9. Individually the students respond to a prompt similar to the one their language arts teacher modeled the day before, “What conclusions can you draw about this dinosaur’s appearance, behavior, and habitat from this fossil?” The students have a rubric for constructed responses they can refer to, and they also have the teacher’s model. They use Google docs so that their teachers can give them descriptive feedback on what is well done and what specific issues need to be addressed.
10. The science and language arts teachers divide up the class lists and each provides descriptive feedback to the students on their writing.

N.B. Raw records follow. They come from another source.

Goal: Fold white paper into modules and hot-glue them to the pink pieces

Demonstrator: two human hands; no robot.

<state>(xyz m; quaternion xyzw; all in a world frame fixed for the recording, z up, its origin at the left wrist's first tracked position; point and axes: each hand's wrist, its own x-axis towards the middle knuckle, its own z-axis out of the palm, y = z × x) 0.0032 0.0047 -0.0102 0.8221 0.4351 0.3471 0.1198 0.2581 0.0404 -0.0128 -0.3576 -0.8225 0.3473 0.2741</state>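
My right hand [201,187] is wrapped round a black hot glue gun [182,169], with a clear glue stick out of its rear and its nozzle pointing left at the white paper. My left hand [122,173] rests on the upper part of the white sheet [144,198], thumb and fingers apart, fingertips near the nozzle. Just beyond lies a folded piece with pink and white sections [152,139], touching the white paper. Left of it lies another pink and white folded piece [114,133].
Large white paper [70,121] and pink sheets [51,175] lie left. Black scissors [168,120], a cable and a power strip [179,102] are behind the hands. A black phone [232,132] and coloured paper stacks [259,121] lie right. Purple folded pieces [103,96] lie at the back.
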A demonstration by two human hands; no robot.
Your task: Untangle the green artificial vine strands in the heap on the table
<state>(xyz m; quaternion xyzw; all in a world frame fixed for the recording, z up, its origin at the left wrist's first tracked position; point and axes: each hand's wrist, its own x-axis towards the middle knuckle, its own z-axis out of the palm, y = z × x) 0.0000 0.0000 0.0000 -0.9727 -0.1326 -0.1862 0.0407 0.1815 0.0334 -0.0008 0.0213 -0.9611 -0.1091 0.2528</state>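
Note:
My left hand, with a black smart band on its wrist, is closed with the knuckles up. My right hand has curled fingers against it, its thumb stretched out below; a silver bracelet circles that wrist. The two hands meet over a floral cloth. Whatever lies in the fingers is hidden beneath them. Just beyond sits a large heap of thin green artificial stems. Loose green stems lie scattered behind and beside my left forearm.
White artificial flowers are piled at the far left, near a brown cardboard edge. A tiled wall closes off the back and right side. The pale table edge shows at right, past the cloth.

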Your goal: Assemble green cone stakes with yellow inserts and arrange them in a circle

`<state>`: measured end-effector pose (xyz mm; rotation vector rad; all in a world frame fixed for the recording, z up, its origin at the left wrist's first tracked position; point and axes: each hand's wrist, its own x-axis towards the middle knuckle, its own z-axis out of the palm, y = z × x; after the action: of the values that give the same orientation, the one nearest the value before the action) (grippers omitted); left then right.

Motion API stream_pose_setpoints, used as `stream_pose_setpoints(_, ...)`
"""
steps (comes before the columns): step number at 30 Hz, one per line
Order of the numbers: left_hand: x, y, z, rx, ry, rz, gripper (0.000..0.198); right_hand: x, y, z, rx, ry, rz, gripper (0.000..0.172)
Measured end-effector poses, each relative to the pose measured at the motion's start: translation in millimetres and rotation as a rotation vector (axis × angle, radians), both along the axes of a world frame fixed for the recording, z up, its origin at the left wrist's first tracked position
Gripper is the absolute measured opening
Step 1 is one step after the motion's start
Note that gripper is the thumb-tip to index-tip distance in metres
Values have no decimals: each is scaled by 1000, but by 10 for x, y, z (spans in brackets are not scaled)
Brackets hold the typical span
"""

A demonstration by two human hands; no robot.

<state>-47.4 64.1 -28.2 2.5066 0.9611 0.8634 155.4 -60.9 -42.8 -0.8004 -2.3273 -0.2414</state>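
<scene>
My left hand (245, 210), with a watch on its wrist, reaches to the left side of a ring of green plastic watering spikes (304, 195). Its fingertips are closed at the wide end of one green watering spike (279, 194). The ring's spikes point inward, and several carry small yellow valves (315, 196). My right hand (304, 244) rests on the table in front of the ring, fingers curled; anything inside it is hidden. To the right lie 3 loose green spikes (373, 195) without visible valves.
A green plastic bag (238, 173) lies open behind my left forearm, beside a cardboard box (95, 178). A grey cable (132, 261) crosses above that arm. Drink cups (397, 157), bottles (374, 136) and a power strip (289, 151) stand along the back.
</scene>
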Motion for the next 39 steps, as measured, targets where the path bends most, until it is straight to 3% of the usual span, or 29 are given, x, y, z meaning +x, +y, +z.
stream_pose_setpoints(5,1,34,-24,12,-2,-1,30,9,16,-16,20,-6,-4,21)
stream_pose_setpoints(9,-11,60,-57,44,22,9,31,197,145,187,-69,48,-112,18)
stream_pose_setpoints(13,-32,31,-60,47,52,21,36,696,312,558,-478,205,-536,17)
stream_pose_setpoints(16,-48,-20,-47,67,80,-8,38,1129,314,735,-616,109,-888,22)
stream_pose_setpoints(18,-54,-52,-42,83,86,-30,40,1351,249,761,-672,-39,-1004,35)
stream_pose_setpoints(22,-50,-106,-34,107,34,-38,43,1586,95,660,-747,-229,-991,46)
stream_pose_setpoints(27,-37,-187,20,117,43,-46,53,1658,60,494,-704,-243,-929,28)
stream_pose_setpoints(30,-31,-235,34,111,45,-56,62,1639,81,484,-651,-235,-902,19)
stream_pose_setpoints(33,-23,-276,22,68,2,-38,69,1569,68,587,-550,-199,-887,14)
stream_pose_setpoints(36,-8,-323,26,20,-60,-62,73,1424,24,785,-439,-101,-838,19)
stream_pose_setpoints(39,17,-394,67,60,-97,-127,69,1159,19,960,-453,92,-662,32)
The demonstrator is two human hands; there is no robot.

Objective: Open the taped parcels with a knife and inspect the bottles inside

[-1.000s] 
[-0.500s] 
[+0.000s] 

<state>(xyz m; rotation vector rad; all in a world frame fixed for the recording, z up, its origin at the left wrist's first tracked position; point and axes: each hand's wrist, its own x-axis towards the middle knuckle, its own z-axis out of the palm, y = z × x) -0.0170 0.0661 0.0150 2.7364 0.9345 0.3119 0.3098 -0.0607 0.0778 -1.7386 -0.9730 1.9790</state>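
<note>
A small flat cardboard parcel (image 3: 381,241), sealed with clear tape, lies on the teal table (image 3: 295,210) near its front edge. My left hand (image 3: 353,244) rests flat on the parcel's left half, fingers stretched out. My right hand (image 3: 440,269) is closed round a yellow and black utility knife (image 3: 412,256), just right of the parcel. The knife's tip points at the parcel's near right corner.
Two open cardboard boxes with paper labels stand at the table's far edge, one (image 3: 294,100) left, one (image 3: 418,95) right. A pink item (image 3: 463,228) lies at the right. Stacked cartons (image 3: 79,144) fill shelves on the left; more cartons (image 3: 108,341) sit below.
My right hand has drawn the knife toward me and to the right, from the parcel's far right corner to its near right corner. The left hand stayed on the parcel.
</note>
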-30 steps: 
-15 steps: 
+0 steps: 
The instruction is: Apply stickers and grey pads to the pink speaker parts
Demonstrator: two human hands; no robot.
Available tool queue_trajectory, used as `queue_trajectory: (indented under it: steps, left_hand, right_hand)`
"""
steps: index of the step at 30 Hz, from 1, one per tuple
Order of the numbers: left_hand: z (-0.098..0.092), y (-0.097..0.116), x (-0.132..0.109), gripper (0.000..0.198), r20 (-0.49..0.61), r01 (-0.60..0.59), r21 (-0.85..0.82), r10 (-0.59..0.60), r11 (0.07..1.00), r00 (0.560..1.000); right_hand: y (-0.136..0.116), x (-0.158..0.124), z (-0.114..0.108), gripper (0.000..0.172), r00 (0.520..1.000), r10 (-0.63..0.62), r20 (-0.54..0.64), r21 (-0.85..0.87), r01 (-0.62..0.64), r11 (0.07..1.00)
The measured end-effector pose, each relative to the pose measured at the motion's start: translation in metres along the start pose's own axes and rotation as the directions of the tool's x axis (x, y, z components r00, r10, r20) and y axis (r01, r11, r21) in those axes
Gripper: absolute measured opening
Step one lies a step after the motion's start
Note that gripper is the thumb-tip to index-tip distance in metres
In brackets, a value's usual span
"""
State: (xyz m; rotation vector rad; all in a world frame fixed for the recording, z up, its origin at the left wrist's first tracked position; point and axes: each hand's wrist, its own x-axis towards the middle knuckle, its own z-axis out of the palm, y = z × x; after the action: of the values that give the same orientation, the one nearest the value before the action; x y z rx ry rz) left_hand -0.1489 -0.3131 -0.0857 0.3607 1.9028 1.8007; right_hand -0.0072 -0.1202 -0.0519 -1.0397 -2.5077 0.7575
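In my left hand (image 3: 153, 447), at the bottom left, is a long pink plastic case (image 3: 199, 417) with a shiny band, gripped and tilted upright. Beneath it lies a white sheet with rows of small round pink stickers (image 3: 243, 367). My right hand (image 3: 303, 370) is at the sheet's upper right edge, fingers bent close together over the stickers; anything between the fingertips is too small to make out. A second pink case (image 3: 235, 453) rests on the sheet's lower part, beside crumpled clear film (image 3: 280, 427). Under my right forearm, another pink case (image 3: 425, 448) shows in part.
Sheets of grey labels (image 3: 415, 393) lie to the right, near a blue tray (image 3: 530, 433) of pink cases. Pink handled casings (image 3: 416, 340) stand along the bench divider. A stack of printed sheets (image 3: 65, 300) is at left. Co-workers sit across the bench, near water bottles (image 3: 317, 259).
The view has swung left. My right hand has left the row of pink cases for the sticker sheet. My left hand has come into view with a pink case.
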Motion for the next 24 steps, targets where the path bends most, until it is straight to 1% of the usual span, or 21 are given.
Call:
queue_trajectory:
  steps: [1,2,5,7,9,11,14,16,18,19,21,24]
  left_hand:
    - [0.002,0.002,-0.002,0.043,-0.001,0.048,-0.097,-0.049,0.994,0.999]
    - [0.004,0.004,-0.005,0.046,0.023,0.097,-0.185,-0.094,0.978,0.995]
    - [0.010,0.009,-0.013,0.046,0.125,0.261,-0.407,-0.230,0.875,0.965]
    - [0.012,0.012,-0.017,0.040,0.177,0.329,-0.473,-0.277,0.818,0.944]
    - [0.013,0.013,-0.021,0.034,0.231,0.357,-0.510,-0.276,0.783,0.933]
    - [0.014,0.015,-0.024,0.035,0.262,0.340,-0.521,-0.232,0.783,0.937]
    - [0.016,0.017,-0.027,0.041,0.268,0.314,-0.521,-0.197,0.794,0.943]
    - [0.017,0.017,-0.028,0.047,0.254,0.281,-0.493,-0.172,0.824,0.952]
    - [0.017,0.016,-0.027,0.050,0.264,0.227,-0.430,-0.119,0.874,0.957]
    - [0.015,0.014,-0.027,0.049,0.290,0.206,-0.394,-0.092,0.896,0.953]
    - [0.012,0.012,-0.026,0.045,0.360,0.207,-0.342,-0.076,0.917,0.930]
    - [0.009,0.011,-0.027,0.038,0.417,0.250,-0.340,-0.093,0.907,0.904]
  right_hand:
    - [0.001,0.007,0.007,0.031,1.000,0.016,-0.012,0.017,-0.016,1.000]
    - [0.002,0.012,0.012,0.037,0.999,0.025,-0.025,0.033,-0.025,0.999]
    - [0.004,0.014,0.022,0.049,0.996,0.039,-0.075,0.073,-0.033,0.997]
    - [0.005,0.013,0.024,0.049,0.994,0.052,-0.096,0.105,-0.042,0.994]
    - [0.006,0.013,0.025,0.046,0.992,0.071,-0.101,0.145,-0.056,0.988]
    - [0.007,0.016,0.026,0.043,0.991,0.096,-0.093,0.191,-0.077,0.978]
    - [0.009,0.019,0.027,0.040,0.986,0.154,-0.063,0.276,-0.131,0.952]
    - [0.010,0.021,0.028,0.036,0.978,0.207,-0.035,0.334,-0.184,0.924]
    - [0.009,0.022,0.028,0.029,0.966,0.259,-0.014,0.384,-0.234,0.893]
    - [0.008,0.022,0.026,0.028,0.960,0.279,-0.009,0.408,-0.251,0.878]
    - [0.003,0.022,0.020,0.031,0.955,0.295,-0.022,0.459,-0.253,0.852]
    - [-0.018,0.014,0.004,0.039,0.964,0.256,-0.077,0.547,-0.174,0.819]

11. The students are given the opportunity to revise and edit and then the teachers assess the finished products using the rubric. No letter or number grades are given, just the rating from the rubric–still developing, meets the standard, etc. The pieces go into the students’ writing portfolios that have selections from all of their classes.
The science teacher is pleased she was able to address specific content information about the fossil record, provide practice in the skill of observation, and offer direct instruction in writing in science. The language arts teacher is satisfied because his students practiced using evidence in building a case. When they do a similar lesson using literature or informational text, he will be able to make connections between finding evidence visually with identifying specific language in text. He is doubly pleased that students are writing in another class besides Language Arts! The social studies teacher is intrigued. He recently came across a site called Image Detective and is wondering if he can’t use the same process and rubric as students make inferences about historical events by exploring old photographs.
This scenario is meant only as an exploration of the possibilities in addressing the Common Core, not as a lesson to be copied as is and implemented. I know that my readers can improve on it a hundred fold.
It is really important to remember that students will need multiple practices in varied contexts if they are to successfully meet these rigorous standards. However, by working collaboratively, middle grades teachers can ensure their students tame the Common Core.